Each line in the listing below that includes "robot" should be counted; give the total and nothing more.

[[ DATA open ]]

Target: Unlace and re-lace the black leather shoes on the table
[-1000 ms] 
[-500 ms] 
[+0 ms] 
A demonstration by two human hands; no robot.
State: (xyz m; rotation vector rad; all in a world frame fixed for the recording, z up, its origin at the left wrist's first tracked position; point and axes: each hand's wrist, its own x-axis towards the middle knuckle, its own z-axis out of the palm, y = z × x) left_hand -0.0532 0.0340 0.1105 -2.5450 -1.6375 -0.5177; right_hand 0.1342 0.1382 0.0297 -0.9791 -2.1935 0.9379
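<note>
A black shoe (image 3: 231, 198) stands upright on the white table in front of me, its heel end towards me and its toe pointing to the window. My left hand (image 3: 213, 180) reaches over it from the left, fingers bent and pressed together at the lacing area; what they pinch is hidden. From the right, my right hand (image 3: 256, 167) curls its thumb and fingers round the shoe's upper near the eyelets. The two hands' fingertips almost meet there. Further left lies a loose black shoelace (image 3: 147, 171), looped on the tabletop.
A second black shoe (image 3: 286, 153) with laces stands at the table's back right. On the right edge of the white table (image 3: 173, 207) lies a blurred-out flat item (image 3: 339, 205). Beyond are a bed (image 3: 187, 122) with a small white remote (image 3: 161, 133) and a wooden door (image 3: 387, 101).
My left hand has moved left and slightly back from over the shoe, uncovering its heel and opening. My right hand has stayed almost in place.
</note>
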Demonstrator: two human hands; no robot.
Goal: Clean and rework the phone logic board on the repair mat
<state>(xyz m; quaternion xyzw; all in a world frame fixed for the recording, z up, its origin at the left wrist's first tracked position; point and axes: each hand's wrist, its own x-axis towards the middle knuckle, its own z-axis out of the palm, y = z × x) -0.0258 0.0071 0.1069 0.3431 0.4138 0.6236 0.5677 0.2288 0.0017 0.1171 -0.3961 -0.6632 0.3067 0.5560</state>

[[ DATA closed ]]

SOLUTION BELOW -> 2